Nadie, sin embargo, se enfrentó en esas dos iniciativas que reclama el gobierno: que no se use más esa figura de «subversión» por perseguir banqueros y los cambios de la polémica «ley Clarín». Sí se dará hoy media sanción al Pacto Federal Fiscal en el Senado.

«Envíen ustedes los proyectos que, después de estudiarlos, les daremos una respuesta; ya estamos podridos de que nos usen»
, le contestaron sin diplomacia a Jorge Vanossi el senador rionegrino Miguel Angel Pichetto y el diputado cordobés Oscar González, cuando el ministro de Justicia se acercó informalmente a pedir ayuda a una comitiva de legisladores para la sanción de las normas que exige el Fondo Monetario Internacional.

En el severo planteo, acompañaron a Pichetto y González, Humberto Roggero, el salteño Juan Manuel Urtubey, el pampeano Manuel Baladrón, el santafesino Jorge Obeid y el riojano Ricardo Quintela, entre otros. En silencio, oficiaba de testigo -todavía se siente un poco legislador, aunque ocupa la jefatura de la SIDE-Carlos Soria.

•Desgaste

«Sufrimos un desgaste innecesario con la Ley de Quiebras: nos exigieron que la sacáramos y, después, fue una de las primeras demandas que hizo el FMI; parece una cargada», apuntó Pichetto. «Por eso, lo mejor es que ahora nos manden el texto que quieren y nos permitan analizarlo detenidamente», insistió el delegado de Río Negro quien, a pedido de Duhalde, se transformó en el principal defensor de aquella polémica modificación en el Senado y tuvo que pagar costos políticos delante de sus compañeros.
Como existen discrepancias en cuanto a Subversión Económica entre los propios animadores de las 2 cámaras, se propuso el mismo camino: que el Ejecutivo mande el proyecto con los cambios deseados. Hasta ahora, los senadores
Pichetto y Eduardo Menem se habían inclinado por la derogación total de la Ley 20.840, mientras los diputados parecían inclinarse por modificaciones. Curiosamente, estos últimos no querían aparecer como amnistiadores de banqueros. De ahí que lo mejor era devolver la pelota a la Casa Rosada y evitar roces innecesarios en el Palacio Legislativo.

«Por favor, no volteen los vetos al Presupuesto»
, se atrevió a sugerir Vanossi, ya algo maltrecho por la contestación del ala parlamentaria del peronismo, en un rincón de la quinta presidencial. «Eso no te lo podemos garantizar», reveló Roggero, con la anuencia de los presentes, algo molestos porque tantas demandas vinieran de boca de un hombre de la UCR.

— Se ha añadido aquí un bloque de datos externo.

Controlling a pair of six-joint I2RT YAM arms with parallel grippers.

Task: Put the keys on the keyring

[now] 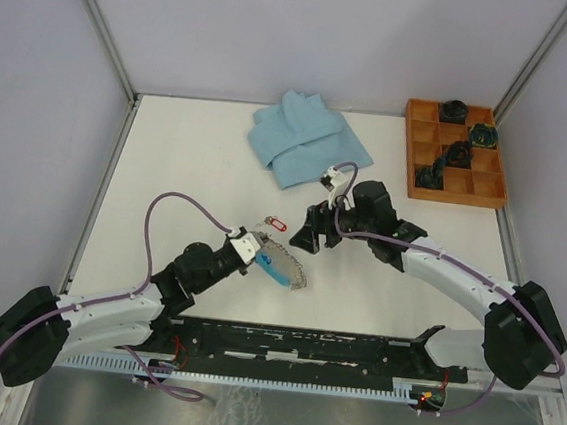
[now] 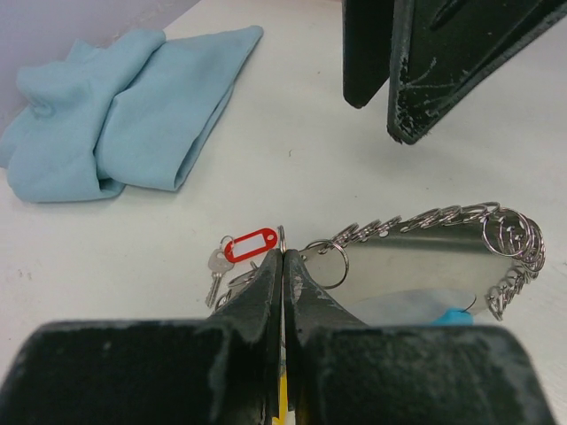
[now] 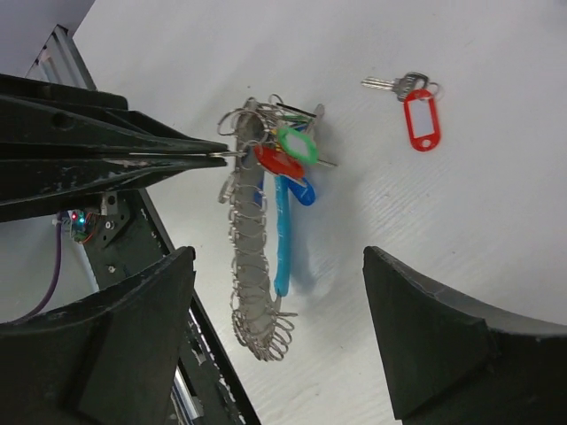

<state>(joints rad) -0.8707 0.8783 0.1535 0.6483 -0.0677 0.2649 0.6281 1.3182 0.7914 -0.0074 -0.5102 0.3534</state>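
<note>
1. Left hand [image 1: 252, 249], clenched, pinches the keyring [image 1: 291, 273] at frame centre.
2. Right hand [image 1: 311, 237], released, should close squarely on the red-tagged key [image 1: 275, 222] lying just above on the surface [image 1: 188, 163].

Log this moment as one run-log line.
left claw: shut on keyring | right claw: open, empty | red-tagged key: loose on table, not on keyring

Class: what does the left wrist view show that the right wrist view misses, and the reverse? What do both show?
Left wrist only: the folded light-blue cloth. Right wrist only: green and red plastic tags on the grey coiled metal keyring. Both: that keyring pinched by the shut left gripper, and the loose silver key with a red tag.
</note>
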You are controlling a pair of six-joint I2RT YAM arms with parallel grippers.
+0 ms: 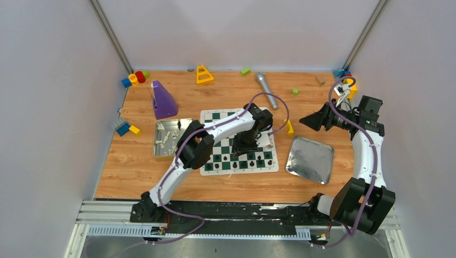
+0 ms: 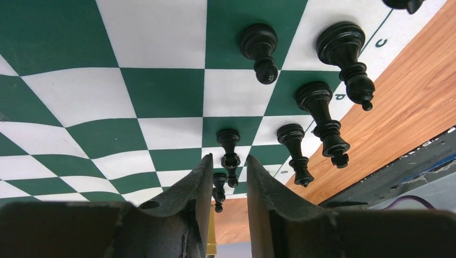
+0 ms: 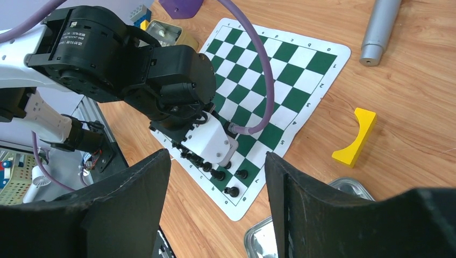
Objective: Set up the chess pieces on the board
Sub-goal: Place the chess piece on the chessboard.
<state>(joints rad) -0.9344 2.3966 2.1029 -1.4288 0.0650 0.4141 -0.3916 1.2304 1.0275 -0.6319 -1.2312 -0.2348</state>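
Our left hand [image 2: 228, 159] hovers low over the board [image 2: 161, 91], slightly apart, gripping nothing. The black chess pieces [image 2: 314, 99] line its near edge, and our right hand [image 3: 216, 156] gapes wide, empty.

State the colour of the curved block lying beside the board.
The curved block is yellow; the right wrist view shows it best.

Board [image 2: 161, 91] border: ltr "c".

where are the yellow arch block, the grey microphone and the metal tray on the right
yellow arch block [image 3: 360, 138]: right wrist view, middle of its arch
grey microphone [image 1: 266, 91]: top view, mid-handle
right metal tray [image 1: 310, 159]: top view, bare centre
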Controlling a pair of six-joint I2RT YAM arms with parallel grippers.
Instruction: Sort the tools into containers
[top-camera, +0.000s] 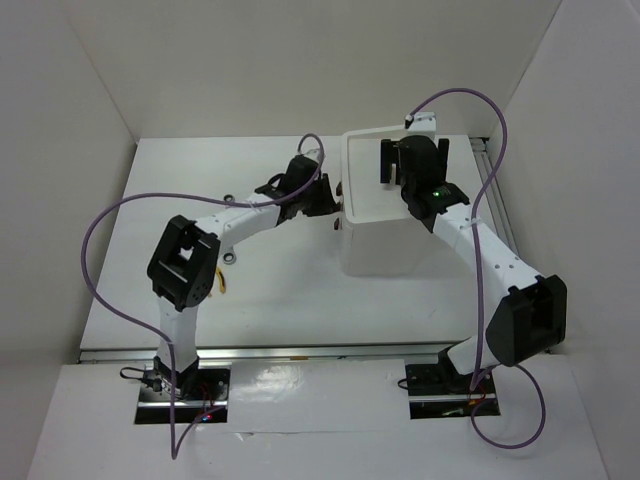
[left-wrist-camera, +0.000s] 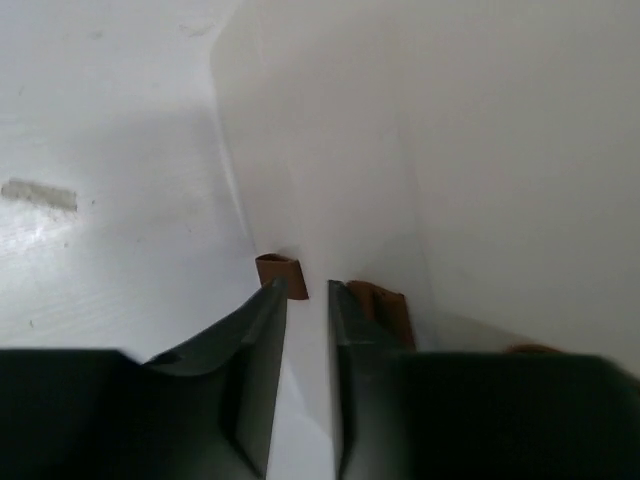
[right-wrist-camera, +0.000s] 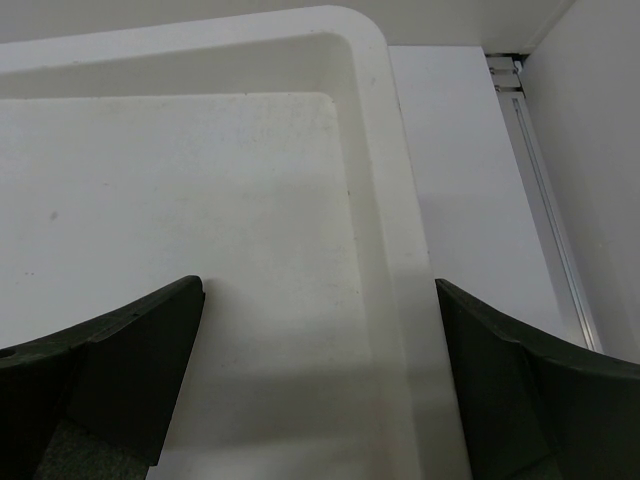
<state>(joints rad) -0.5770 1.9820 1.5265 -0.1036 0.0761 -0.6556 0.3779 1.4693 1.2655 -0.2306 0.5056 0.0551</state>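
Note:
The containers are one white box unit (top-camera: 385, 235) with a shallow rimmed top tray (right-wrist-camera: 375, 170). My left gripper (top-camera: 328, 200) is at the unit's left face. Its fingers stand a narrow gap apart (left-wrist-camera: 308, 286) with only white surface showing between them. One brown knob (left-wrist-camera: 281, 274) sits just past the left fingertip, and another knob (left-wrist-camera: 390, 308) is beside the right finger. My right gripper (right-wrist-camera: 320, 290) hovers wide open over the empty top tray and straddles its right rim. Of the tools, two silver wrench ends (top-camera: 229, 198) (top-camera: 232, 258) and a yellow handle (top-camera: 220, 285) show beside the left arm.
White walls enclose the table on the left, back and right. A metal rail (right-wrist-camera: 545, 190) runs along the right edge beside the box. The left arm's link (top-camera: 240, 222) lies over the tools. A pale grey mark (left-wrist-camera: 40, 193) is on the tabletop.

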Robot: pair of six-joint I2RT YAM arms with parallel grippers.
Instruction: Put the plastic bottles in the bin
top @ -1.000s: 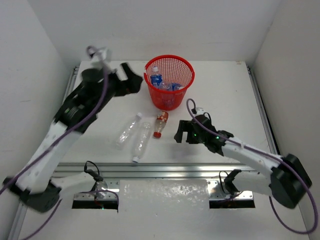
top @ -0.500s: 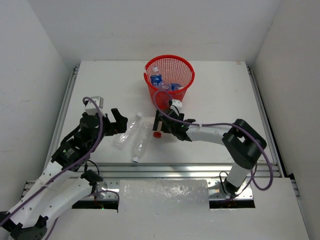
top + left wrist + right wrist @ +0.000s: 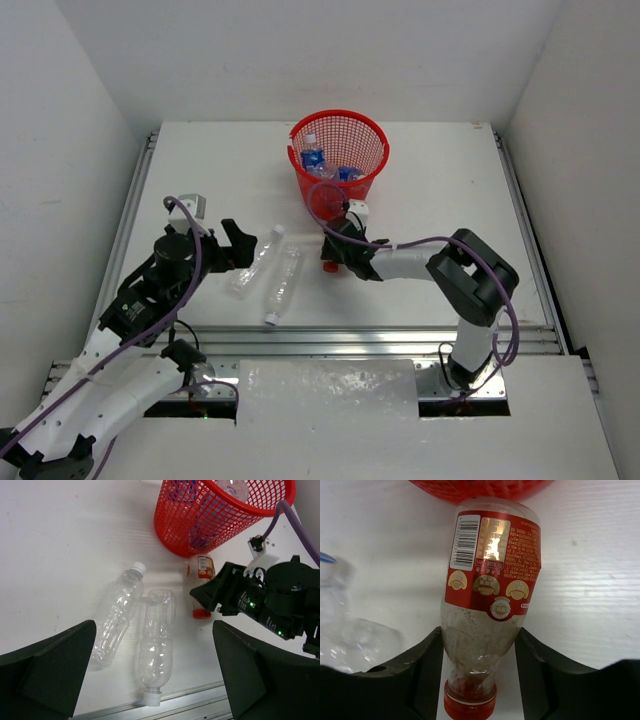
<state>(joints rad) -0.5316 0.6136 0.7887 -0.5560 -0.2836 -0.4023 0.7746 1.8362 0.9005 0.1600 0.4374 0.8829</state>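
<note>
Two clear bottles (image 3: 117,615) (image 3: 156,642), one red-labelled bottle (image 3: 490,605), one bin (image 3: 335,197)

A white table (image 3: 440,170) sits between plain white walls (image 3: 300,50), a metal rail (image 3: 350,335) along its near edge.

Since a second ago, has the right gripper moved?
Yes: the right gripper went left and closer to the bin, now straddling the red-capped bottle.
</note>
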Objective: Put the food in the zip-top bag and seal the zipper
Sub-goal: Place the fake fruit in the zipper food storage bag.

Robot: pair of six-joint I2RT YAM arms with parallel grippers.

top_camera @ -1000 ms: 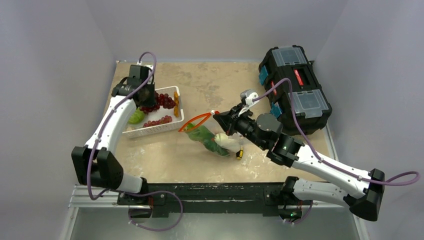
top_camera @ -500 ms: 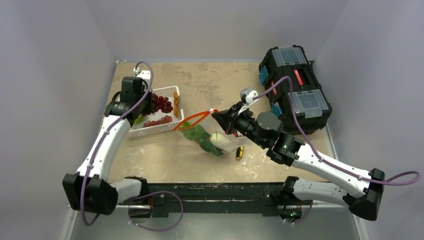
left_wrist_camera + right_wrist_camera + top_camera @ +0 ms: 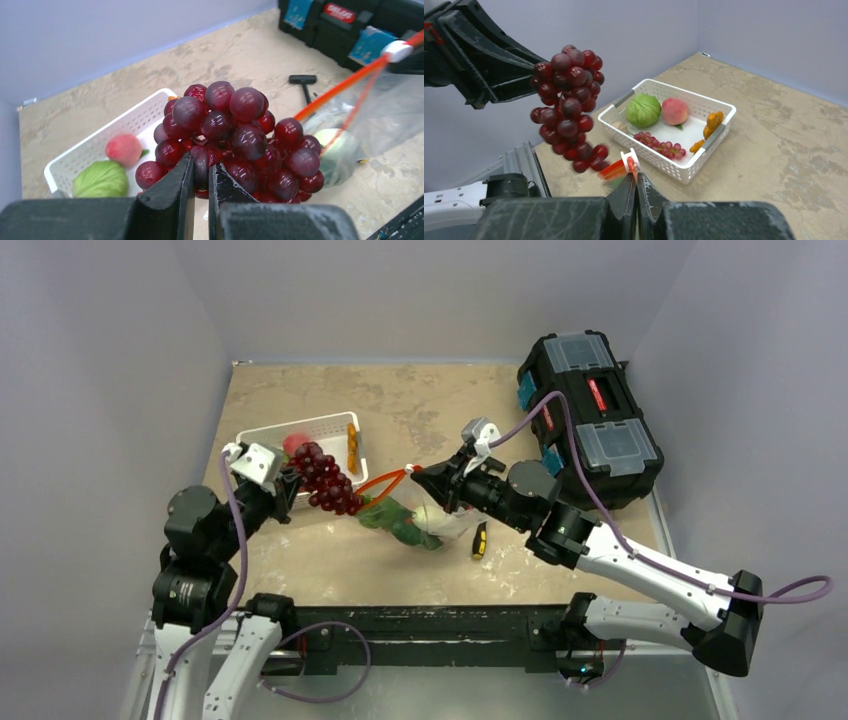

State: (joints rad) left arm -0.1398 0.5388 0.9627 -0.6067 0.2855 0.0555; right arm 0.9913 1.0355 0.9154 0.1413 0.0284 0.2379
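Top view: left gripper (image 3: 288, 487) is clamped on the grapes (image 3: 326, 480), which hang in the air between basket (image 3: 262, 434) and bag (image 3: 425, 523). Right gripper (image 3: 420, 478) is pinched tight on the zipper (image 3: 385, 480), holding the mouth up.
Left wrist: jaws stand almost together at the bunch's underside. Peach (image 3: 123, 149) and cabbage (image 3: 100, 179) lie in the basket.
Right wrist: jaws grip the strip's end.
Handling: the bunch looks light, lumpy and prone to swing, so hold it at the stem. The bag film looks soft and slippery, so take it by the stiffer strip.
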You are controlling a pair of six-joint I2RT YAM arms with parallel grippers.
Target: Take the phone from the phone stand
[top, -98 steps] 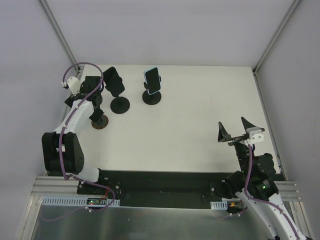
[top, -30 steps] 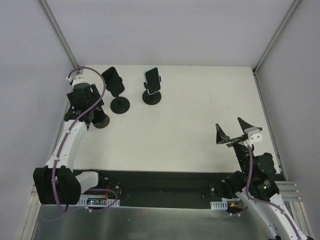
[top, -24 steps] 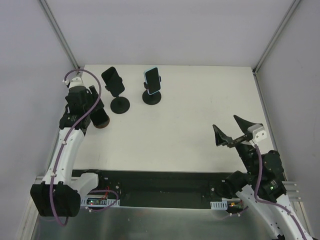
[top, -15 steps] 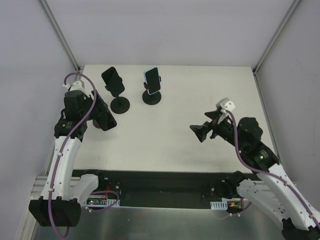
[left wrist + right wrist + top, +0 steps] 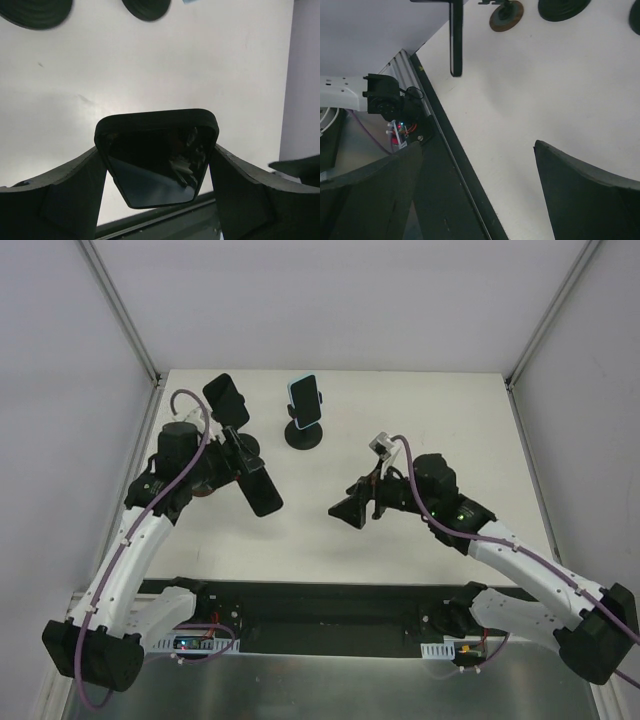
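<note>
Left wrist view shows the left tool [image 5: 157,150] clamped on a black phone [image 5: 156,167].

Pretty bare setup: a plain white counter [image 5: 420,440] boxed in by pale grey walls [image 5: 330,300] at the back and on both sides, with thin aluminium posts [image 5: 118,305] running down into the two far corners. Along the near edge there's a black strip [image 5: 330,602], and below that a sheet of brushed metal [image 5: 320,690] that catches a bit of glare. Lighting is soft and even with only faint shadows on the white top, and the right wrist view shows a ribbed aluminium rail [image 5: 402,60] where the black edge meets the grey wall.
</note>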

Anteanoche, el bloque de la Cámara baja resolvió plantarse contra los vetos. Durante esa deliberación que se extendió hasta la 1 de la mañana de ayer, la mayoría coincidió en sostener la sanción del Presupuesto respecto del Fondo de Incentivo Docente -se trata de pagar este año $ 330 millones que el Estado adeuda del último semestre de 2001 y no suspenderlo como quiere el gobierno-, y subir el piso de recortes a jubilaciones de $ 500 a $ 800 para afectar a los ancianos de menores ingresos.

Ambas resoluciones afectan el plan de gastos del oficialismo que, obviamente, quería extender la poda a la clase pasiva para ajustar la salida de recursos fiscales en alrededor de $ 500 millones y, en el mismo sentido, evitar pagar la deuda con maestros del ejercicio anterior.

Además, un importante contingente de diputados reivindicó el Fondo del Tabaco (Salta, Jujuy y otras provincias del NOA y del NEA), y el Fondo del Régimen de Promoción Forestal que afecta a Misiones y otras provincias. En este caso, las embestidas contra los vetos respectivos fueron unánimes, si bien el grueso se mostró solidario con las demandas regionales.